The Cabbage Soup diet
Drink at least eight cups of water each day. Each day, eat as much cabbage soup as you wish, always at least one to two bowls. Use one of the recipes provided or make up your own, with some variety of cabbage and a selection of fresh, nonstarchy vegetables, fat-free stock and herbs and seasonings of your choice.
Below are listed the other foods you may have on each day of the diet. This diet is to be practiced for one week only, as a cleanse, and is not a long-term solution to weight loss.
Day 1: You may eat any fresh fruits except bananas.
Day 2: You may eat as many low-calorie vegetables as you like, raw or cooked, plus one baked potato with a little butter. Do not eat starchy vegetables such as dry beans or grain or corn. No salad dressing or dip other than a squirt of lemon juice and a sprinkle of salt and seasonings of your choice.

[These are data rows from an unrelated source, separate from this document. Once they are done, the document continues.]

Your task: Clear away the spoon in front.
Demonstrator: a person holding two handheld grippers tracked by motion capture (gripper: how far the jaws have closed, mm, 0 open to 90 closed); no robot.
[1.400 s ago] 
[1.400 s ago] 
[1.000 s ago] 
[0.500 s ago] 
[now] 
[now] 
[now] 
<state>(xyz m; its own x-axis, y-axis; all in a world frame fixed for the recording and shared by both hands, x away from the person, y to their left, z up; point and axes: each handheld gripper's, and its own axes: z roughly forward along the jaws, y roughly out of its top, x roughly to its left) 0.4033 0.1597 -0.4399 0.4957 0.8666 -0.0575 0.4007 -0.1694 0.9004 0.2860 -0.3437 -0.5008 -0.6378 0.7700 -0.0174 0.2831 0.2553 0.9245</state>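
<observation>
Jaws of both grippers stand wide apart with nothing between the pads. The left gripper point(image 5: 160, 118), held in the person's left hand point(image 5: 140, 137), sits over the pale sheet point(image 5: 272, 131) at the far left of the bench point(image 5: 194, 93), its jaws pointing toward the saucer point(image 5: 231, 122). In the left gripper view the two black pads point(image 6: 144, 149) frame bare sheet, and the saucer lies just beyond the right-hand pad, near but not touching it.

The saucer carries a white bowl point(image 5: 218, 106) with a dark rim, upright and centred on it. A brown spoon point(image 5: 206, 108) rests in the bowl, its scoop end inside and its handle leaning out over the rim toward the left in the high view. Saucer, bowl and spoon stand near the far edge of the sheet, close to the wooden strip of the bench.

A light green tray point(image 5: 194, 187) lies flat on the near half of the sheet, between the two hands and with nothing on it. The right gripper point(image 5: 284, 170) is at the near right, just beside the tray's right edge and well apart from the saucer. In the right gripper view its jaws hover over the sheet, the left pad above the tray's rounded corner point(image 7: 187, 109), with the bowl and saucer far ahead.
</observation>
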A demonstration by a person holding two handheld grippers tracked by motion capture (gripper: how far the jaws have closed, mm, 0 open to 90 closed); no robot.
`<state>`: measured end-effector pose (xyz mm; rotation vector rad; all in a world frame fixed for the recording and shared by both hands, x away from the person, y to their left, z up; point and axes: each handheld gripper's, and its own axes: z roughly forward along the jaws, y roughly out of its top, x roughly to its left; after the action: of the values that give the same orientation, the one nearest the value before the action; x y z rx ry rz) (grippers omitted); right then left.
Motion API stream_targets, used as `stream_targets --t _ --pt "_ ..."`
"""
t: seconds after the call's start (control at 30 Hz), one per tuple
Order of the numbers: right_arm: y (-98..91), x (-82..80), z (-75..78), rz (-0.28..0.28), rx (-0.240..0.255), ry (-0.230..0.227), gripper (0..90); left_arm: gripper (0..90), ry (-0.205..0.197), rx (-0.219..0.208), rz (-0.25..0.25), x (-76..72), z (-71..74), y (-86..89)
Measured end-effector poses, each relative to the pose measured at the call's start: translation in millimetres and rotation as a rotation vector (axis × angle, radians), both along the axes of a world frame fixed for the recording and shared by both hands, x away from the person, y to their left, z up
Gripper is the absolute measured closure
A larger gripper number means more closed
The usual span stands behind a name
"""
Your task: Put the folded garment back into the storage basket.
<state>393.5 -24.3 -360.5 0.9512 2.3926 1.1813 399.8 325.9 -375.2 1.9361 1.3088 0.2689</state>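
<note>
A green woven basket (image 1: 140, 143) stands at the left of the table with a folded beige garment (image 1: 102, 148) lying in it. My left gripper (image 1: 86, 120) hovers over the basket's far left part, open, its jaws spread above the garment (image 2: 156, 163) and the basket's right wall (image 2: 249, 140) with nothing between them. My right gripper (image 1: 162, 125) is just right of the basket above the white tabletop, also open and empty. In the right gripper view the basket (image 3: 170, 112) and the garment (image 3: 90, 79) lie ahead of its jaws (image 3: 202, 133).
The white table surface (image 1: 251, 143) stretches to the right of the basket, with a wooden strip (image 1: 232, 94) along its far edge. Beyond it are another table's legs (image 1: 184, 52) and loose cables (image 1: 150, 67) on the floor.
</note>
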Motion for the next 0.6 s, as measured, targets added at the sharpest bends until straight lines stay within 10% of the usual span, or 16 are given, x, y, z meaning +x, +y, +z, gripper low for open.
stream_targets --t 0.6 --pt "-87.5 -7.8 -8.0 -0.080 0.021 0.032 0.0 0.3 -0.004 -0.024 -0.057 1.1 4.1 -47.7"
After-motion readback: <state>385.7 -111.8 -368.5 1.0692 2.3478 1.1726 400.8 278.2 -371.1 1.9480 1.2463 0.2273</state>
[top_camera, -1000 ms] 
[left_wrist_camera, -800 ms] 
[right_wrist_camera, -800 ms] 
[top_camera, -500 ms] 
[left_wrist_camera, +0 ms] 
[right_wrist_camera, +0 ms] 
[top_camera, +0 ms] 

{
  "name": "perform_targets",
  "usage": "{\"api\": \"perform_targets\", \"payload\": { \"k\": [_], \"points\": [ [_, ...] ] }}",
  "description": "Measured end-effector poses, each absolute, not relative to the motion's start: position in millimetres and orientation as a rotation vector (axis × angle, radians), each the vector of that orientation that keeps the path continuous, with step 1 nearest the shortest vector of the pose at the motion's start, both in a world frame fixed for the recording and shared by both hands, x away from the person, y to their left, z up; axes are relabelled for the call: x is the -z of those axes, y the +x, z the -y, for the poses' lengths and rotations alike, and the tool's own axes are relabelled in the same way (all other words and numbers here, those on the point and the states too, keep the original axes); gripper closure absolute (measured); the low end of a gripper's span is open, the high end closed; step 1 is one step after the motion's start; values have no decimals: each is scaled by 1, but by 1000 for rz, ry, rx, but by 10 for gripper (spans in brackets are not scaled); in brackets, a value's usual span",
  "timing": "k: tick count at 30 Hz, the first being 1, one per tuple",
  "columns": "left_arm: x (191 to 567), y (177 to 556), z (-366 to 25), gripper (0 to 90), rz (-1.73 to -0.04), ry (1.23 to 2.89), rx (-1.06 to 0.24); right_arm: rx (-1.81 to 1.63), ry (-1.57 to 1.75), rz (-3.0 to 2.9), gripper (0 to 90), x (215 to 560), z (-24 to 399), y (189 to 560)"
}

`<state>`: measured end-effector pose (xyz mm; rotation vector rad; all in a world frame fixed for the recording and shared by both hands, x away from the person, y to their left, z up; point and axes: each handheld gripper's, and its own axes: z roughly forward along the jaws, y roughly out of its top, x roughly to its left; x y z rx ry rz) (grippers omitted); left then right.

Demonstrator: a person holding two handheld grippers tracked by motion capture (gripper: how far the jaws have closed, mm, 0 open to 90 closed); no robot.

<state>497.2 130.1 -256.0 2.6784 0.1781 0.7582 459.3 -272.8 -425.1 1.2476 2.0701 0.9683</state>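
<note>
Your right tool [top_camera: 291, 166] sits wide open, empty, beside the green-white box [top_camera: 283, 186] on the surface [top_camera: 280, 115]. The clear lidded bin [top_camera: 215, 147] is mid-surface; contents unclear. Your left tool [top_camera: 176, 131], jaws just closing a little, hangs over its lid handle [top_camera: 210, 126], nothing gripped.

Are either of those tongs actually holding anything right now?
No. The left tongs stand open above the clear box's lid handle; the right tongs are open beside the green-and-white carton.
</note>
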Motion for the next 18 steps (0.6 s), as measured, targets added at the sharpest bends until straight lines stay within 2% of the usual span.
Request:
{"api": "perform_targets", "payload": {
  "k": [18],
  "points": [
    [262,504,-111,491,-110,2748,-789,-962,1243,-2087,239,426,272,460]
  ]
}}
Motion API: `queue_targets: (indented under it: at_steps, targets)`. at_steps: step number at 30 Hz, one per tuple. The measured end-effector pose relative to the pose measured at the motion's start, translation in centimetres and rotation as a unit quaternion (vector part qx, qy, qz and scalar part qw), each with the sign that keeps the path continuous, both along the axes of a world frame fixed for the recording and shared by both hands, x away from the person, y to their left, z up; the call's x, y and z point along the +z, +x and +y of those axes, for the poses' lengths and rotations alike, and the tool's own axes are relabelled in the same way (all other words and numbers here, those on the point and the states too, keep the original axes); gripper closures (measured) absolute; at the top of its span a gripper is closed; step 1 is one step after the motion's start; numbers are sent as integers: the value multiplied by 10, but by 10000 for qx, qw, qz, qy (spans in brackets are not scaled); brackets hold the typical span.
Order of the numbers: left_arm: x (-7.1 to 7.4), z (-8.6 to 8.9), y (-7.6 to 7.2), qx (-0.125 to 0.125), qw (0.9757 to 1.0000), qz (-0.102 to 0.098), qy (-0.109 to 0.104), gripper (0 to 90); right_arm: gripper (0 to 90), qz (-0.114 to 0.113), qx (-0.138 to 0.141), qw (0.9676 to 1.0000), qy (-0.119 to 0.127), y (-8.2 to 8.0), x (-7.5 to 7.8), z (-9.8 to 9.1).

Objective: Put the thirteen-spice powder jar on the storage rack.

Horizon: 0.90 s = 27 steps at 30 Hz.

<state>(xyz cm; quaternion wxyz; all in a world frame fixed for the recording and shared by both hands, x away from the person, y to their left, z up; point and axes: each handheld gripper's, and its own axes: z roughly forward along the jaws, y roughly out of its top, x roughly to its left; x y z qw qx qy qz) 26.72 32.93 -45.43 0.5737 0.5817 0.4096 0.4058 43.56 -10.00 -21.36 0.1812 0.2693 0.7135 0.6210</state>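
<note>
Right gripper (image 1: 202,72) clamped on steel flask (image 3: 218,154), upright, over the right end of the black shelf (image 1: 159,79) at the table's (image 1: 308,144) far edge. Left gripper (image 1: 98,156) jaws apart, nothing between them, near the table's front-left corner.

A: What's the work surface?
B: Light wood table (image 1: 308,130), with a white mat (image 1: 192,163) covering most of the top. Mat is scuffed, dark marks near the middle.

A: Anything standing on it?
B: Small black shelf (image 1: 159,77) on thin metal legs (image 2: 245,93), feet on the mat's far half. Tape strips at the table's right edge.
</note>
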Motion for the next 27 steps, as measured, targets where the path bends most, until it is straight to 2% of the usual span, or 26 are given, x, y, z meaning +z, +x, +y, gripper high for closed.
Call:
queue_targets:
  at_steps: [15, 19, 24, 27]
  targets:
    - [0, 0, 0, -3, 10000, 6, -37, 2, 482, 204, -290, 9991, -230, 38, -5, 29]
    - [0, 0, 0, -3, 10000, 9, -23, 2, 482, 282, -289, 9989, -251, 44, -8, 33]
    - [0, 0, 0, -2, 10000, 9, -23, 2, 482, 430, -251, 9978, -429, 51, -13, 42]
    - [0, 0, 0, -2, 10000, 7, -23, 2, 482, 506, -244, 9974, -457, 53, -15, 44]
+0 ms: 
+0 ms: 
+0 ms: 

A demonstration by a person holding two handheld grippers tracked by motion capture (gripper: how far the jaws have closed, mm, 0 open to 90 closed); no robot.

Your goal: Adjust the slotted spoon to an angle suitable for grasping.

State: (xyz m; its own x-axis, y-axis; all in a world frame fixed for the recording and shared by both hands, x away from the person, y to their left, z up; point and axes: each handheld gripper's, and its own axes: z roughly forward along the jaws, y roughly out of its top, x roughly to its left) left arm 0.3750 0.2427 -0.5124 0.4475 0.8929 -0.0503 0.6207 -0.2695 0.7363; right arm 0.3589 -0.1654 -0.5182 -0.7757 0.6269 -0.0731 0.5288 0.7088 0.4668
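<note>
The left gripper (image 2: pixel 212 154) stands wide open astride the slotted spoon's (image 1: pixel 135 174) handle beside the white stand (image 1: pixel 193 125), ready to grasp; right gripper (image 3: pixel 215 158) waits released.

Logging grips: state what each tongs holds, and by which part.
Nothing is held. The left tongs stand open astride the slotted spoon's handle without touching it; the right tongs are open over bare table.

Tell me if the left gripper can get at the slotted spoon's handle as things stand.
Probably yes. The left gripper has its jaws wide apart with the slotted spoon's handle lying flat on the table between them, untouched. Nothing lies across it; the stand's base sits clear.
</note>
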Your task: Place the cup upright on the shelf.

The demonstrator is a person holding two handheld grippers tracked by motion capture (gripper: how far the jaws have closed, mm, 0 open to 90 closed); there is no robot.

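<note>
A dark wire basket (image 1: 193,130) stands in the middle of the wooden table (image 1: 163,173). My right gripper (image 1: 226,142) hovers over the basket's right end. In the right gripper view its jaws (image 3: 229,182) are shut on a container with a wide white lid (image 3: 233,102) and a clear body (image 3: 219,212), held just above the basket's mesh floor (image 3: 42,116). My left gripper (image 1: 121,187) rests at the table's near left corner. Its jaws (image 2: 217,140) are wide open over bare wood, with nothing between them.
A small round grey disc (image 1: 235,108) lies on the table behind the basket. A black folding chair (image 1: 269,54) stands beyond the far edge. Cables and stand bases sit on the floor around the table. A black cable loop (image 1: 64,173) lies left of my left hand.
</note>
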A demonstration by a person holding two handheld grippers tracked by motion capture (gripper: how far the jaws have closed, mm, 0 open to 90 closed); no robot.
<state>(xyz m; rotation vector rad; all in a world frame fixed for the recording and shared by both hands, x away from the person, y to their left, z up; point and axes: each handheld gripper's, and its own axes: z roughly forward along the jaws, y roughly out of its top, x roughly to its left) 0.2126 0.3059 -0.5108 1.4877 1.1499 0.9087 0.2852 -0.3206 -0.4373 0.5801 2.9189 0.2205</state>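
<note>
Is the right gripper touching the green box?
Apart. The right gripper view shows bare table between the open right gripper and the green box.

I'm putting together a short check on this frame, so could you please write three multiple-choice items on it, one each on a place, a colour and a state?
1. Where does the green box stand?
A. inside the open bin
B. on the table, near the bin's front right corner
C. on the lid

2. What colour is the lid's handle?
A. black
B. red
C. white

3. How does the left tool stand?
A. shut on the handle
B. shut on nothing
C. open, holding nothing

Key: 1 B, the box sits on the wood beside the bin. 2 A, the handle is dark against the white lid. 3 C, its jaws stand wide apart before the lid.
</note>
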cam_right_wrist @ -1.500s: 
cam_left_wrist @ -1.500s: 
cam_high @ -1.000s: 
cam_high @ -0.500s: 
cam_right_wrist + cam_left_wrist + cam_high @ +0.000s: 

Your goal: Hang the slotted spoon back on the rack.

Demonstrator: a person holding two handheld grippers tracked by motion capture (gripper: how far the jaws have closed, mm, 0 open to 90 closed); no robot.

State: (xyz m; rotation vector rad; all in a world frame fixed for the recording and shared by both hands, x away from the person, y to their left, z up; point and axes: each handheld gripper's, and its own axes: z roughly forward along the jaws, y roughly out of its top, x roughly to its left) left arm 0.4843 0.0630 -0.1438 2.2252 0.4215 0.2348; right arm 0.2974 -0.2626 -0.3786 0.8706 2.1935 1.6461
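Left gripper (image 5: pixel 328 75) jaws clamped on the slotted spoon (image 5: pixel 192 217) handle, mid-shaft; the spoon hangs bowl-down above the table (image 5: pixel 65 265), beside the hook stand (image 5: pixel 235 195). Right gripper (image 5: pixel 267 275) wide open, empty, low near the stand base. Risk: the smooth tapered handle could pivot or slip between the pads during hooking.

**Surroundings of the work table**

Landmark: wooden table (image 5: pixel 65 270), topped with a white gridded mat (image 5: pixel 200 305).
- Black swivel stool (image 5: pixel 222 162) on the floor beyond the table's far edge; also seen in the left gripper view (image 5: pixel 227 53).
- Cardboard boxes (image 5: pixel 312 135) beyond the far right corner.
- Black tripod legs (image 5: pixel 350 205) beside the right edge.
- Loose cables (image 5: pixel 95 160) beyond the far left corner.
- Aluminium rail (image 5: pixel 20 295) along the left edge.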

Day 3: Any fresh fruits and vegetables, but no potatoes, starchy vegetables such as dry beans, grain, corn or bananas.
Day 4: You may eat as many as eight bananas (eat at least three) and drink as many as eight glasses of skim milk, but no other vegetables or fruit except the soup.
Day 5: Enjoy up to 20 ounces of lean meat such as lean beef or uncured pork, skinless chicken or seafood. You can have up to six raw tomatoes.
Day 6: You may eat as much lean protein as you like, as listed above, and any low-calorie vegetables raw or cooked. No starchy veggies or bananas.
Day 7: Enjoy up to two cups of cooked brown rice, any low-calorie vegetables, raw or cooked, and unsweetened fruit juice.
This recipe make a big pot, enough for one person to eat all week
- 1 head cabbage, shredded or chopped
- 2 large onions, chopped
- 16 to 28 ounces canned tomatoes, chopped
- 2 green peppers
- 4 stalks celery
- 6 carrots, sliced
- 1/2 pound green beans, sliced on diagonal
- 1 or 2 packages Lipton onion-soup mix, or any dry onion-soup mix (optional)
- Black pepper
- Any fresh herb(s) of your choice, chopped
- 1/2 cup balsamic vinegar (optional)
Put the cabbage, onions, tomatoes, green peppers, celery, carrots and green beans in a big pot and cover with water.
Bring to a boil, stir in the soup mix (if desired) and boil gently for 10 minutes. Cover, reduce heat and simmer until all the vegetables are soft, another 5 to 10 minutes. Stir in the black pepper and chopped herbs (saving some for garnish).
This recipe serves 4
CURLY KALE AND CAULIFLOWER SOUP
- 1 teaspoon olive oil
- 4 cloves garlic, minced
- 1 quart fat-free, low-sodium chicken stock
- 2 cups cauliflower florets
- 2 cups packed sliced curly kale leaves
- 1/2 cup sliced carrots
- Salt and pepper to taste
Heat the olive oil in a soup pot and saute the garlic until just beginning to turn golden. Blot with a paper towel to remove as much of the oil as possible.
Add the remaining ingredients and simmer 20 minutes, covered, until vegetables are tender.